As organizations continue to redefine internal and customer driven requirements for enterprise content systems, the importance of managing and delivering digital content has driven decision making and has influenced the move away from traditional content management systems.
It’s an accepted reality that giving customers a choice between receiving communications in print and/or electronic formats is essential to a positive customer experience. Modern ECM systems make it easy to store digital archives of print data for internal purposes but are somewhat dependent on the format the content is stored in.

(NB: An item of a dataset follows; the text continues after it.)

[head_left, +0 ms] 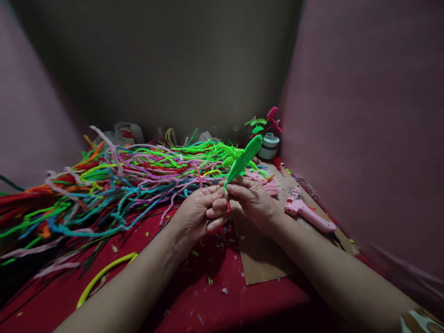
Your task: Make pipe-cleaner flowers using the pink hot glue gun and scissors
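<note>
Both my hands meet in the middle of the view, above the red cloth. Between them a bright green pipe cleaner leaf [243, 158] stands tilted up to the right, its narrow base at my fingertips. My left hand [204, 208] is closed with the fingers curled around the lower end of the leaf's stem. My right hand [251, 199] pinches the base of the leaf between thumb and fingers. A small red piece shows just below the fingertips; what it belongs to is hidden by the hands.
A big heap of coloured pipe cleaners [138, 171] spreads over the red cloth [208, 296] at left. To the right, a pink glue gun [310, 212] rests near a cardboard sheet [260, 259]. Behind it stand a white-and-dark jar [269, 146] and a pink pipe cleaner flower [273, 119]. Walls enclose the sides.
</note>
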`<action>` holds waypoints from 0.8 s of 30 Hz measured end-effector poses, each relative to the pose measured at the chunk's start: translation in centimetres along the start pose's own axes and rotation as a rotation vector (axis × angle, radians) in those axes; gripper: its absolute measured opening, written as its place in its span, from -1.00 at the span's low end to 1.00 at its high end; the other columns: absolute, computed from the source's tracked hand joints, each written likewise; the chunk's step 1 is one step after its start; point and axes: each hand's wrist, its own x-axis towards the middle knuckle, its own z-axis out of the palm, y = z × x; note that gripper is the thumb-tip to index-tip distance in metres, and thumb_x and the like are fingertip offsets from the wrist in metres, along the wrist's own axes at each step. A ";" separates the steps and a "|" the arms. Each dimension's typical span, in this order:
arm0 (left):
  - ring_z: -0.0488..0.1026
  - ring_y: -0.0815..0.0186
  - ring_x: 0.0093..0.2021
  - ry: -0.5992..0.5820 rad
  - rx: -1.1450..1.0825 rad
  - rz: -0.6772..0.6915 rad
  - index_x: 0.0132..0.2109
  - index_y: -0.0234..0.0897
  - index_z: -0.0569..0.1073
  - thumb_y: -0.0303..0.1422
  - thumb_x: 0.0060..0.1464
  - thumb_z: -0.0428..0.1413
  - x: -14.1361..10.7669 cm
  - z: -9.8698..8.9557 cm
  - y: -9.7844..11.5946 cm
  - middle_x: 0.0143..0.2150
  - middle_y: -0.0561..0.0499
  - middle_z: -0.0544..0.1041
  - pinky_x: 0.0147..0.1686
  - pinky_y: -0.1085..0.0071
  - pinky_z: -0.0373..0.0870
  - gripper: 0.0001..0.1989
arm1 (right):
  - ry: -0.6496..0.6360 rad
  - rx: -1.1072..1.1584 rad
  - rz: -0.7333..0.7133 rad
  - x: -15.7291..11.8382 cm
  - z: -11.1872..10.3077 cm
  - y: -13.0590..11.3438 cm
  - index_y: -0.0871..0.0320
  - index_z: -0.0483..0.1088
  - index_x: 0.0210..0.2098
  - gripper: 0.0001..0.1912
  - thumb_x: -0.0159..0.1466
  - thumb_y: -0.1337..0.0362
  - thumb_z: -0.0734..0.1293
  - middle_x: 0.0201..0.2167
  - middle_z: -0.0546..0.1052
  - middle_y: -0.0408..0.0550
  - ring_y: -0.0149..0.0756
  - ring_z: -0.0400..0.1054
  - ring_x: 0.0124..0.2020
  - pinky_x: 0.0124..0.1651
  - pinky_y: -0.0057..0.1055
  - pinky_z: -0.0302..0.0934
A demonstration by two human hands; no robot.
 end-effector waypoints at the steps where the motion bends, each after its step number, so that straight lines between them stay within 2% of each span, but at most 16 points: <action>1: -0.08 0.62 -0.76 0.005 0.038 0.008 -0.36 -0.33 0.35 -0.38 0.02 0.15 0.0 0.0 0.0 -0.64 0.23 0.14 -0.83 0.70 0.02 -0.88 | 0.013 0.017 0.006 0.0 0.0 0.1 0.16 0.48 -0.46 -0.94 0.06 0.29 0.40 -0.50 0.44 -0.18 -0.42 0.27 -0.43 -0.25 -0.43 0.17; 4: 0.01 0.58 -0.77 0.074 0.243 0.063 -0.43 -0.31 0.32 -0.27 0.04 0.13 0.1 -0.1 -0.2 -0.68 0.21 0.20 -0.82 0.64 0.06 -0.78 | 0.054 0.026 0.017 0.1 0.0 0.4 0.17 0.46 -0.47 -0.91 0.04 0.28 0.42 -0.50 0.44 -0.17 -0.41 0.28 -0.45 -0.29 -0.42 0.19; 8: 0.20 0.51 -0.71 0.265 0.647 0.254 -0.44 -0.30 0.34 -0.24 0.05 0.10 0.3 -0.1 -0.8 -0.63 0.13 0.36 -0.72 0.58 0.14 -0.77 | 0.110 0.013 0.019 0.1 0.1 0.4 0.18 0.46 -0.48 -0.86 0.01 0.25 0.44 -0.53 0.44 -0.16 -0.41 0.28 -0.48 -0.33 -0.40 0.18; 12: 0.24 0.48 -0.64 0.392 0.976 0.404 -0.47 -0.27 0.35 -0.27 0.07 0.07 0.2 -0.2 -1.3 -0.63 0.15 0.34 -0.62 0.55 0.17 -0.79 | 0.157 -0.017 0.001 0.1 0.4 0.1 0.18 0.42 -0.55 -0.82 -0.04 0.23 0.47 -0.56 0.39 -0.20 -0.42 0.23 -0.46 -0.35 -0.44 0.14; 18: 0.19 0.47 -0.65 0.388 0.991 0.384 -0.46 -0.24 0.32 -0.29 0.11 0.01 0.1 -0.4 -1.4 -0.62 0.16 0.32 -0.59 0.52 0.13 -0.79 | 0.138 -0.033 -0.003 -0.1 0.7 0.0 0.17 0.42 -0.55 -0.81 -0.01 0.20 0.46 -0.53 0.40 -0.18 -0.41 0.23 -0.47 -0.35 -0.41 0.15; 24: 0.17 0.44 -0.58 0.353 1.107 0.502 -0.49 -0.25 0.31 -0.34 0.13 -0.02 0.1 -0.6 -1.2 -0.61 0.15 0.26 -0.54 0.51 0.11 -0.77 | 0.209 -0.001 -0.025 -0.2 1.3 -0.5 0.16 0.45 -0.54 -0.80 -0.10 0.24 0.51 -0.54 0.45 -0.19 -0.39 0.27 -0.46 -0.29 -0.38 0.18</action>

However, as new communication channels continue to emerge, so does the need to satisfy customer preferences. Today, the fundamental basis for ensuring an excellent customer experience is to communicate with customers when, where, and how they want. Customers may want to have you contact them using web presentment of the printed document accessed via browser or hand-held device, e-mail or text.
Current content systems and customer communications archives and methodologies may not be ideally suited for the required immediate response and changing nature of required formats.
Additionally, legacy customer archive systems, some built on 20 plus-year-old mainframe platforms, are expensive to maintain, require specialized knowledge to administer and are inflexible in their approach to outside access and delivery.
In many cases there is no clear choice of action because document creation and output is often locked into legacy line of business and print composition systems that may not have the capabilities to produce information in anything other than printer-specific formats. These Printer Definition Languages (PDLs) do an excellent job of rendering the information for use in print and mail but do not provide the flexibility of producing electronic distribution-ready formats.
To further complicate the issue, todays’ customer will want to access historical information and documents by the same method they use to access current information. If a consumer wants the statements from two years ago or all of the historical trade confirmations for a particular stock purchased over a period of five or six years, how will the request for that information be delivered in a format for consumption on a mobile device or tablet be satisfied when the information is stored in an ECM system as legacy PDL files? This needs to be accommodated.
To that end, many organizations are considering migrating from legacy ECM system to newer, modern content services platforms to achieve multiple goals – obtaining the flexibility in storage, presentation and delivery to customer preferences as well as improving efficiency, gaining operational cost savings and reducing administrative overhead.
Although migration of content systems to newer methods promises to deliver on multiple fronts, it is a project that is not to be undertaken lightly. As with any significant project – analysis, planning and preparation are absolutely required but, since legacy content systems may contain documents and data in multiple formats, the details of which have probably changed over time, expertise and successful experience in managing extraction and migration initiatives is mandatory.
ECM Migration – a daunting task but certainly one worth considering.